## What to do
Find the line with "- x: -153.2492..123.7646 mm" in the records below. Copy it and every line after it, up to and including the line with "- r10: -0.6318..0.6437".
(Supplied data Opens)
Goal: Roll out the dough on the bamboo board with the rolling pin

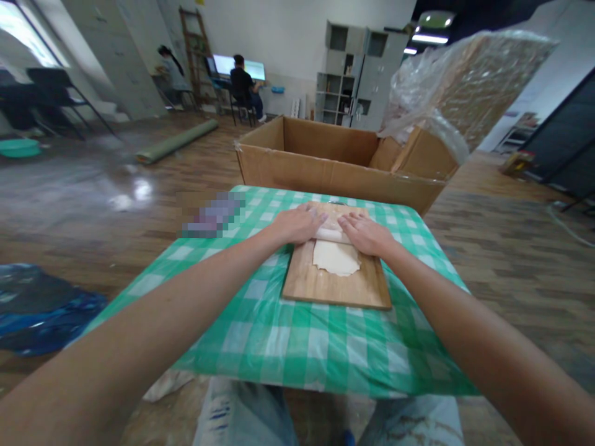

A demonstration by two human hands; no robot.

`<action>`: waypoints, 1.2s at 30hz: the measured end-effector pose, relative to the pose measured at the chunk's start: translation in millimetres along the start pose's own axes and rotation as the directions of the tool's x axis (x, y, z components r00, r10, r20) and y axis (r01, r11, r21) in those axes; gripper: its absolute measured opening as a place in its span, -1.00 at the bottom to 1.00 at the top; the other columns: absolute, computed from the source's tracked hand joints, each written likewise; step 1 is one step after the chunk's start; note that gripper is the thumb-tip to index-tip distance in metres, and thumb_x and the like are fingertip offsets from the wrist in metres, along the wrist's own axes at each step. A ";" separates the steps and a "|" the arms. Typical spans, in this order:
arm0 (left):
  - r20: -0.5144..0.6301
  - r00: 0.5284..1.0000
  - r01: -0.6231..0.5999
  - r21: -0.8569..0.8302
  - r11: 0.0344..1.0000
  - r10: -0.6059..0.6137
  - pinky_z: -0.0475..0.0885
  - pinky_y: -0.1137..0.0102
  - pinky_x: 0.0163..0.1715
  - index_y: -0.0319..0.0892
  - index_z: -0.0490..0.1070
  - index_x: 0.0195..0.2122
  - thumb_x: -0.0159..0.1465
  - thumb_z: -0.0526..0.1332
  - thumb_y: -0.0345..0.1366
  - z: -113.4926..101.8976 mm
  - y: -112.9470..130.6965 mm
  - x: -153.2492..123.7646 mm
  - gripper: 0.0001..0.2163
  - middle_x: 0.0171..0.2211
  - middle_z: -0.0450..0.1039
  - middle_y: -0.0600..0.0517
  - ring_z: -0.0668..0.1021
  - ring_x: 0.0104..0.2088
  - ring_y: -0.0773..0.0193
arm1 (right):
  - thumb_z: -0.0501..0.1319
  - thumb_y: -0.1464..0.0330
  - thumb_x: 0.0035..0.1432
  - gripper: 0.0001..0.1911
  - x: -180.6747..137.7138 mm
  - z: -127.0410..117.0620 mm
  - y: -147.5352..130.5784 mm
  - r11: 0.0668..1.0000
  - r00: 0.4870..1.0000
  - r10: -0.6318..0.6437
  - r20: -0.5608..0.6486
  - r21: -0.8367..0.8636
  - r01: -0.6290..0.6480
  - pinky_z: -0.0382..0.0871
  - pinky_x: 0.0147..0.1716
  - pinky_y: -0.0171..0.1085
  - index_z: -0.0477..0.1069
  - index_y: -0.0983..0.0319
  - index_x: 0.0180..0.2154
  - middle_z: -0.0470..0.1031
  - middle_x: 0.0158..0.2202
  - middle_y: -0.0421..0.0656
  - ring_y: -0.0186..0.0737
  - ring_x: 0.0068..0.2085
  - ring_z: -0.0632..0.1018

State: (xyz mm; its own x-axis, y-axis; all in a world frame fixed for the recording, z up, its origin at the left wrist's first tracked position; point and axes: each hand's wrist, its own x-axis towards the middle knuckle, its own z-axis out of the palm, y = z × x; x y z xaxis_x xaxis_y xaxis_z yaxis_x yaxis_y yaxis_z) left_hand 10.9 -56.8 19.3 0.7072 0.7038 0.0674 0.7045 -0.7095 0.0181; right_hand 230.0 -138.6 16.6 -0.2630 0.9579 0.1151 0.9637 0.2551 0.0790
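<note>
A pale rolling pin (332, 236) lies crosswise on a sheet of flattened dough (337, 259), which has an uneven edge. Under both is a wooden cutting board (334, 295). My left hand (301, 224) is over the pin's left end, fingers reaching forward and inward. Over the right end rests my right hand (366, 233), its fingers angled toward the left one. Both palms press down on the pin and hide its ends. Part of the dough shows beyond the pin, between my fingertips.
A green-and-white checked cloth (260, 334) covers the table. A blurred-out item (214, 215) lies at its left edge. Just beyond stands a large cardboard box (307, 162) with plastic-wrapped material (483, 87). Two people sit at the back; a rolled mat (179, 141) lies on the floor.
</note>
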 end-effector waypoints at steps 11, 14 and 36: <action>-0.168 0.985 0.031 0.005 0.999 -0.030 0.45 0.13 0.09 -0.20 0.39 0.23 0.55 -0.22 0.05 -1.5 33.6 -71.9 -0.42 0.24 0.44 -0.20 0.53 0.18 -0.05 | -0.30 0.05 0.53 -0.22 -61.6 -12.3 -46.1 0.992 0.986 0.122 -0.114 0.030 -0.119 0.33 0.25 0.06 0.24 0.53 0.34 0.32 0.37 0.27 0.19 0.41 0.30; -0.252 0.968 0.012 0.053 0.999 0.002 0.16 0.03 0.39 -0.29 0.26 0.37 0.52 -0.11 0.10 1.4 45.4 -100.0 -0.37 0.38 0.30 -0.24 0.32 0.39 -0.15 | -0.25 0.01 0.51 -0.14 -87.5 -7.9 -59.4 0.998 0.986 0.066 -0.156 0.012 -0.065 0.11 0.40 0.10 0.10 0.65 0.40 0.14 0.44 0.34 0.21 0.49 0.13; -0.082 0.996 0.041 -0.071 0.997 -0.047 0.44 0.17 -0.05 -0.11 0.49 0.03 0.54 -0.31 0.03 -1.7 17.7 -31.6 -0.40 0.09 0.55 -0.09 0.59 0.04 0.00 | -0.34 0.14 0.55 -0.31 -22.4 -6.5 -12.3 0.996 0.999 0.043 0.030 0.078 -0.046 0.31 0.27 0.10 0.38 0.25 0.30 0.41 0.34 0.05 0.13 0.38 0.35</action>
State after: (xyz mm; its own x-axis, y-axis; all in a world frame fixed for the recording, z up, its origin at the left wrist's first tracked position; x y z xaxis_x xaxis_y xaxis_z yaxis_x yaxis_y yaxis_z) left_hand 1.0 -91.6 19.2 0.6661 0.7310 0.1481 0.7268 -0.6807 0.0915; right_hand 223.7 -164.1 19.5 -0.2195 0.9716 0.0883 0.9753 0.2207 -0.0042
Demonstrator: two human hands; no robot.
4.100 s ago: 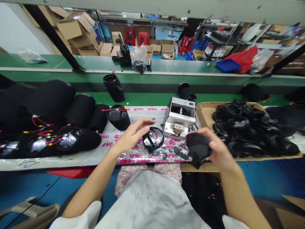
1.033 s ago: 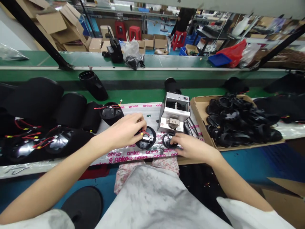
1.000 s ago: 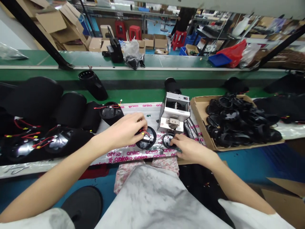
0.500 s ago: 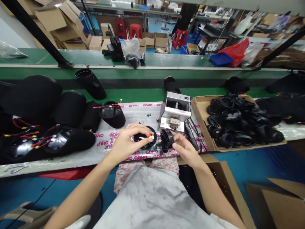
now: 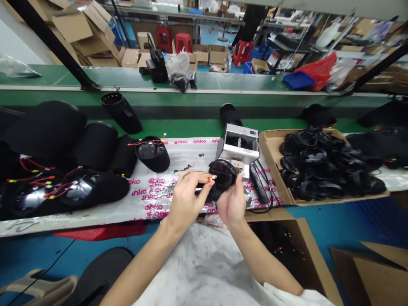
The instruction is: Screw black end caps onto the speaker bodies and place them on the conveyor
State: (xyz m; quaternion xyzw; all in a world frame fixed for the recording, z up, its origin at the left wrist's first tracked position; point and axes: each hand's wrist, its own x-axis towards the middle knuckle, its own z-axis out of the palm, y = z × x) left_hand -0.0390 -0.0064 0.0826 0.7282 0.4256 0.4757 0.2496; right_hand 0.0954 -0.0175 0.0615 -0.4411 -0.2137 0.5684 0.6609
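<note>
Centre frame, above the printed sheet [image 5: 153,199]: right hand [image 5: 232,203] cups black housing [image 5: 223,175] from below, closed on it. Left hand [image 5: 186,196] pinches its connector [image 5: 210,179]. Prob. light, rigid plastic; wires fragile — grip by rim.

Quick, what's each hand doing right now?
Left hand: closed, pinching a small wire connector.
Right hand: closed around a black round part.
</note>
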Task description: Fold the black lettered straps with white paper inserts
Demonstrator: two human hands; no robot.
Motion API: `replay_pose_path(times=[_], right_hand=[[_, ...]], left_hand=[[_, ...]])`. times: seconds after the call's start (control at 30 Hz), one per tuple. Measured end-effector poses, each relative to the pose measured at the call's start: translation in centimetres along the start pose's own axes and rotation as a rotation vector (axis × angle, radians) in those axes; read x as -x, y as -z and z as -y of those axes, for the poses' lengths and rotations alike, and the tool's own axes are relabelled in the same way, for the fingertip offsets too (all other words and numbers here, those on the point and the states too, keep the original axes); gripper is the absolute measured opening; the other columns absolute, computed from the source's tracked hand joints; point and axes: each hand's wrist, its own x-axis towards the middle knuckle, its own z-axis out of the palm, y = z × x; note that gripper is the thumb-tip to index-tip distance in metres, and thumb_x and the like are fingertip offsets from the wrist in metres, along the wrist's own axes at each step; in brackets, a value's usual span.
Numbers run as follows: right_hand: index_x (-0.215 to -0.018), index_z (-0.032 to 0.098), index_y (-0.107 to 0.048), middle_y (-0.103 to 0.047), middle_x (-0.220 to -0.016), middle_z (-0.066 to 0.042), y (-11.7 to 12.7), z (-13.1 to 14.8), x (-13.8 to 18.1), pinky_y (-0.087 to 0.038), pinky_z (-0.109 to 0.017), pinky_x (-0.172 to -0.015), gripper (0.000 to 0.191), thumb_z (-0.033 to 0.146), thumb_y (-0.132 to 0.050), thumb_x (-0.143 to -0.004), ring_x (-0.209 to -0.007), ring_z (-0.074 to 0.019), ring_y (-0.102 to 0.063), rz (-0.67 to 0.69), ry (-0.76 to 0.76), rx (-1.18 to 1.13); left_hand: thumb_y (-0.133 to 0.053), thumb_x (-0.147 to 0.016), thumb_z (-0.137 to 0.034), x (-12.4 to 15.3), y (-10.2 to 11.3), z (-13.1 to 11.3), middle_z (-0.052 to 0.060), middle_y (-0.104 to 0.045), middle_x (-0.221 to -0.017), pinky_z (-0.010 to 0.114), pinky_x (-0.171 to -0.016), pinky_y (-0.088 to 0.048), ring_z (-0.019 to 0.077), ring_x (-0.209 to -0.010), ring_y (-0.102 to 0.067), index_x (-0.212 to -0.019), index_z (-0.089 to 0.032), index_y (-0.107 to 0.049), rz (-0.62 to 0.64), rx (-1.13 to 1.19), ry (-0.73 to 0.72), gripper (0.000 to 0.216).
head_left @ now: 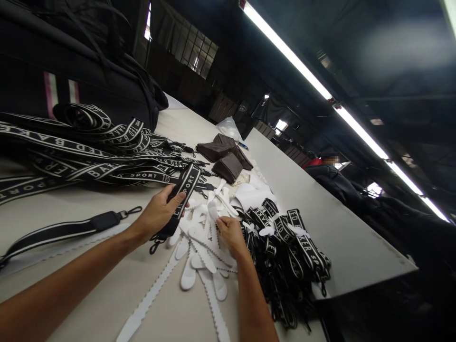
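Observation:
My left hand [158, 213] is closed round a folded black strap [183, 190] with white lettering, its metal clip [154, 247] hanging below my palm. My right hand [230, 232] rests on a heap of white paper strips [203, 251] with scalloped edges, its fingers curled and pinching one strip. Just right of that hand lies a pile of folded straps wrapped with white bands [285, 237].
Loose lettered straps [89, 152] sprawl at the left in front of black bags [71, 61]. One strap with a clip [71, 228] lies near my left arm. Brown pouches [226, 156] sit farther back. The table edge [356, 280] runs at right; a person [327, 166] sits beyond it.

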Motion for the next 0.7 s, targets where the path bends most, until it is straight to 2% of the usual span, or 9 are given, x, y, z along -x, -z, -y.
replay_pose_path(times=[0.13,0.2,0.27,0.37,0.4,0.5,0.6,0.7], right_hand=[[-0.053,0.018,-0.06,-0.061,-0.06,-0.004,0.4,0.9,0.4,-0.035,-0.028,-0.067,0.029,0.015,-0.062,-0.082,-0.064,-0.0167,-0.051,-0.103,-0.06,0.036],[-0.061,0.017,-0.067,-0.067,-0.068,-0.006,0.8,1.5,0.5,-0.039,-0.029,-0.072,0.022,0.016,-0.063,-0.083,-0.069,-0.018,-0.056,-0.151,-0.068,-0.02],[-0.071,0.017,-0.072,-0.07,-0.072,-0.006,1.2,2.2,0.6,-0.043,-0.028,-0.072,0.019,0.024,-0.064,-0.086,-0.069,-0.0176,-0.06,-0.16,-0.06,-0.137],[-0.079,0.016,-0.074,-0.071,-0.069,-0.004,1.4,3.2,0.9,-0.047,-0.025,-0.065,0.023,0.036,-0.066,-0.086,-0.063,-0.0155,-0.061,-0.125,-0.058,-0.332],[-0.077,0.015,-0.073,-0.07,-0.068,-0.003,1.3,3.5,1.0,-0.047,-0.024,-0.063,0.024,0.038,-0.07,-0.083,-0.061,-0.0147,-0.06,-0.118,-0.06,-0.39],[-0.061,0.016,-0.063,-0.06,-0.056,0.002,0.1,4.6,1.5,-0.04,-0.023,-0.054,0.033,0.041,-0.083,-0.067,-0.053,-0.0109,-0.05,-0.119,-0.06,-0.597],[-0.053,0.017,-0.052,-0.049,-0.05,0.006,-1.3,5.5,2.0,-0.032,-0.022,-0.05,0.046,0.043,-0.09,-0.055,-0.05,-0.0081,-0.04,-0.082,-0.043,-0.768],[-0.058,0.015,-0.063,-0.055,-0.053,0.003,-2.0,5.9,2.3,-0.034,-0.023,-0.052,0.037,0.042,-0.088,-0.059,-0.052,-0.009,-0.043,0.079,-0.028,-0.842]], left_hand=[[-0.076,-0.076,-0.059,-0.1,-0.1,0.9,0.0,-0.067,-0.077,0.02,-0.051,-0.045,0.0142,-0.061,-0.056,-0.105,-0.019,-0.057,0.083,-0.083,0.036,0.052],[-0.079,-0.076,-0.054,-0.1,-0.3,1.3,-0.001,-0.066,-0.072,0.02,-0.053,-0.046,0.0152,-0.062,-0.057,-0.108,-0.019,-0.058,0.102,-0.153,0.07,0.052],[-0.083,-0.072,-0.051,-0.1,-0.5,1.7,0.0,-0.068,-0.076,0.021,-0.055,-0.048,0.0163,-0.065,-0.059,-0.109,-0.019,-0.057,0.106,-0.166,0.104,0.055],[-0.086,-0.069,-0.05,0.1,-1.1,1.7,0.006,-0.072,-0.096,0.022,-0.055,-0.05,0.0158,-0.069,-0.06,-0.11,-0.017,-0.056,0.15,-0.07,0.128,0.06],[-0.086,-0.069,-0.05,0.2,-1.2,1.6,0.006,-0.072,-0.095,0.022,-0.054,-0.049,0.0151,-0.068,-0.059,-0.11,-0.017,-0.057,0.18,-0.029,0.132,0.061],[-0.088,-0.067,-0.047,0.6,-1.6,1.1,0.0,-0.067,-0.076,0.019,-0.051,-0.046,0.0128,-0.061,-0.055,-0.11,-0.016,-0.058,0.229,0.045,0.129,0.061],[-0.093,-0.061,-0.043,1.1,-1.9,0.7,-0.001,-0.067,-0.077,0.019,-0.057,-0.048,0.0124,-0.064,-0.057,-0.112,-0.016,-0.058,0.197,0.048,0.135,0.068],[-0.094,-0.056,-0.043,1.2,-2.0,1.0,0.001,-0.069,-0.082,0.02,-0.059,-0.049,0.0131,-0.067,-0.058,-0.109,-0.015,-0.06,0.156,0.033,0.177,0.069]])
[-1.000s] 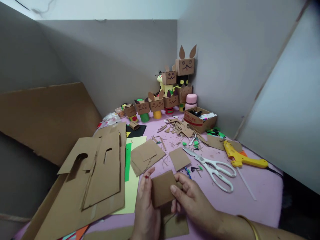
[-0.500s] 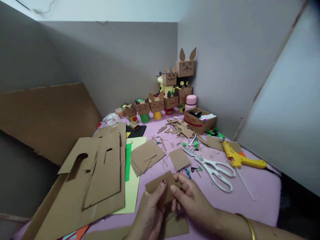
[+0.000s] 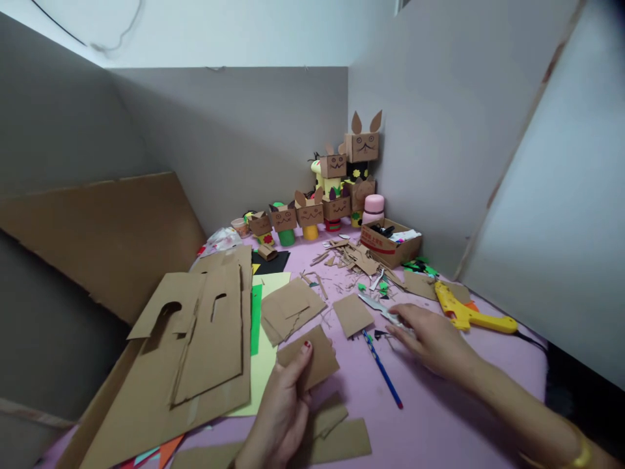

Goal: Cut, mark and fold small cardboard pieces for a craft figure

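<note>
My left hand (image 3: 283,407) pinches a small brown cardboard square (image 3: 312,355) by its left edge and holds it above the pink table (image 3: 439,423). My right hand (image 3: 432,339) lies over the white-handled scissors (image 3: 378,305), whose blades stick out to the left of the fingers; the handles are hidden under the hand. Whether the fingers grip them I cannot make out. A blue pencil (image 3: 383,370) lies between the two hands. Another cardboard square (image 3: 352,314) rests just beyond it.
Large cut cardboard sheets (image 3: 195,345) over yellow and green paper fill the left. A yellow glue gun (image 3: 466,312) lies at the right. Cardboard scraps (image 3: 356,257), a small open box (image 3: 390,238) and several box-headed figures (image 3: 336,189) stand at the back corner.
My right hand let go of the cardboard square and moved right onto the scissors. The left hand keeps the square alone. The blue pencil, hidden before, now shows.
</note>
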A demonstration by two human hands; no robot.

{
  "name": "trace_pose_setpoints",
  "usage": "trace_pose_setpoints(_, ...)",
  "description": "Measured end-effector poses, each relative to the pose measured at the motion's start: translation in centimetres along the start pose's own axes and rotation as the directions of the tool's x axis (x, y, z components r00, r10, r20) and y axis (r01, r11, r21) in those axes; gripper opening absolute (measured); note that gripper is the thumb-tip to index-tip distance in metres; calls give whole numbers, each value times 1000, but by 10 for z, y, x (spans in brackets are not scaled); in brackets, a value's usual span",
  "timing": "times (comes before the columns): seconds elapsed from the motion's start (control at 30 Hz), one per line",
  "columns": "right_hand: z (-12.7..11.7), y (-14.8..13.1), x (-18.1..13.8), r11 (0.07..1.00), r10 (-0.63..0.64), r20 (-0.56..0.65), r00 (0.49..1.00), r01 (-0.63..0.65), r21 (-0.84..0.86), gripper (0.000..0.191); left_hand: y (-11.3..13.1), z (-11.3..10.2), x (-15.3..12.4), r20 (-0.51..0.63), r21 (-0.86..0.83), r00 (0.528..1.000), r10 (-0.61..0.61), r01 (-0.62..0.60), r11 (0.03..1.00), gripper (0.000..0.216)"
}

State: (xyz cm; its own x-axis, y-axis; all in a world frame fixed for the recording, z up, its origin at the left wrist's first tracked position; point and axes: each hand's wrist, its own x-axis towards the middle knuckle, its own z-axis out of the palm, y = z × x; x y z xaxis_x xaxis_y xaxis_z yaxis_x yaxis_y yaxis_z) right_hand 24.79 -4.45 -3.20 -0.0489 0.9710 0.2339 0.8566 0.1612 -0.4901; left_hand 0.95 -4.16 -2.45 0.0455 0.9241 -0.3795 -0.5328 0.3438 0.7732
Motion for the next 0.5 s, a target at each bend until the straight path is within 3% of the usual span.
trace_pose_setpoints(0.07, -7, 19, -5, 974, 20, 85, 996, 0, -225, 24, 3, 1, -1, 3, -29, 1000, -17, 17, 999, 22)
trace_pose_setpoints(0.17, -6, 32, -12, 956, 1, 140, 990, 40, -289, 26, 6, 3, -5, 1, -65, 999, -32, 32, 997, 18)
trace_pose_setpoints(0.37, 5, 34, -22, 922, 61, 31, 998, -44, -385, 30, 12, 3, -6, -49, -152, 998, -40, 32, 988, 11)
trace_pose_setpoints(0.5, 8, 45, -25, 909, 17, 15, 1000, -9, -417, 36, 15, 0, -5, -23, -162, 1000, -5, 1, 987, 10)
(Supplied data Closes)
## Answer
  - x: -153.2492..123.7646 mm
  - gripper: 0.0001..0.2163
  - middle_x: 0.0171..0.2211
  - middle_z: -0.0450..0.1039
  - middle_y: -0.0600..0.0517
  - ring_z: -0.0668..0.1021
  - ring_x: 0.0104..0.2088
  - ring_y: -0.0773..0.0193
arm1 (right):
  - thumb_z: -0.0501..0.1319
  - thumb_y: -0.1464..0.0330
  - thumb_x: 0.0035..0.1432
  - gripper: 0.0001..0.1911
  - x: -180.6747..137.7138 mm
  - z: -127.0410..117.0620 mm
  - y: -147.5352..130.5784 mm
  - r11: 0.0668..1.0000
  - r00: 0.4870..1.0000
  - r10: -0.6318..0.6437

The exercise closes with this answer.